Jabs Verena, Edlund Karolina, König Helena, Grinberg Marianna, Madjar Katrin, Rahnenführer Jörg, Ekman Simon, Bergkvist Michael, Holmberg Lars, Ickstadt Katja, Botling Johan, Hengstler Jan G, Micke Patrick
Faculty of Statistics, TU Dortmund University, Dortmund, Germany.
Leibniz Research Centre for Working Environment and Human Factors (IfADo) at Dortmund University, Dortmund, Germany.
PLoS One. 2017 Nov 7;12(11):e0187246. doi: 10.1371/journal.pone.0187246. eCollection 2017.
Non-small cell lung cancer (NSCLC) represents a genomically unstable cancer type with extensive copy number aberrations. The relationship of gene copy number alterations and subsequent mRNA levels has only fragmentarily been described. The aim of this study was to conduct a genome-wide analysis of gene copy number gains and corresponding gene expression levels in a clinically well annotated NSCLC patient cohort (n = 190) and their association with survival.

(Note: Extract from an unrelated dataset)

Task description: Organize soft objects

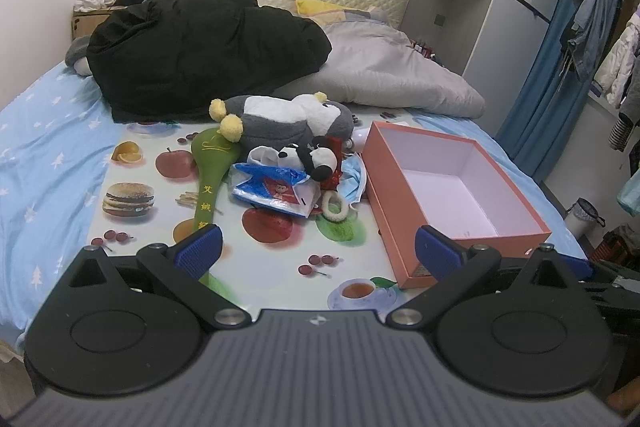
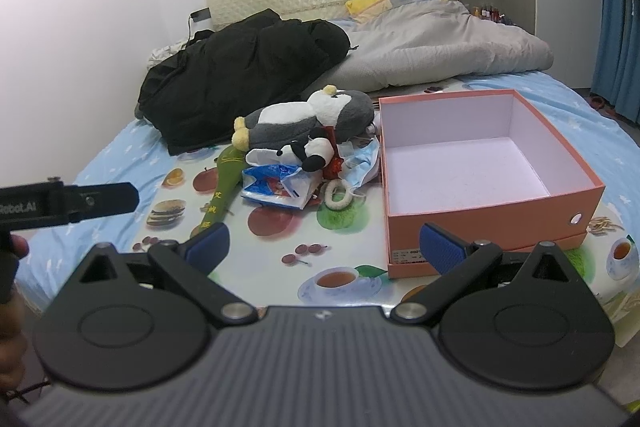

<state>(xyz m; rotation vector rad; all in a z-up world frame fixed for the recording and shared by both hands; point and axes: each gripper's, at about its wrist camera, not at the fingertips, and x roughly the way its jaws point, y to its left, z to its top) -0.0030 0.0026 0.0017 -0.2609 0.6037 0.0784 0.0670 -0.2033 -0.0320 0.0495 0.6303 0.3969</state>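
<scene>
While both grippers (image 1: 316, 253) (image 2: 324, 245) hover wide open and empty, the penguin (image 1: 288, 119) left of the box (image 1: 404, 203) looks light, squashy; pinch its body.

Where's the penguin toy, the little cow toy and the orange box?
penguin toy (image 1: 280, 119), left wrist view, on its white belly.
little cow toy (image 1: 320, 159), left wrist view, on its head.
orange box (image 2: 480, 223), right wrist view, on its near outer wall.
</scene>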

While more than half of all analyzed gene copy number-gene expression pairs showed statistically significant correlations (10,296 of 18,756 genes), high correlations, with a correlation coefficient >0.7, were obtained only in a subset of 301 genes (1.6%), including KRAS, EGFR and MDM2. Higher correlation coefficients were associated with higher copy number and expression levels. Strong correlations were frequently based on few tumors with high copy number gains and correspondingly increased mRNA expression. Among the highly correlating genes, GO groups associated with posttranslational protein modifications were particularly frequent, including ubiquitination and neddylation. In a meta-analysis including 1,779 patients we found that survival associated genes were overrepresented among highly correlating genes (61 of the 301 highly correlating genes, FDR adjusted p<0.05). Among them are the chaperone CCT2, the core complex protein NUP107 and the ubiquitination and neddylation associated protein CAND1. In conclusion, in a comprehensive analysis we described a distinct set of highly correlating genes. These genes were found to be overrepresented among survival-associated genes based on gene expression in a large collection of publicly available datasets.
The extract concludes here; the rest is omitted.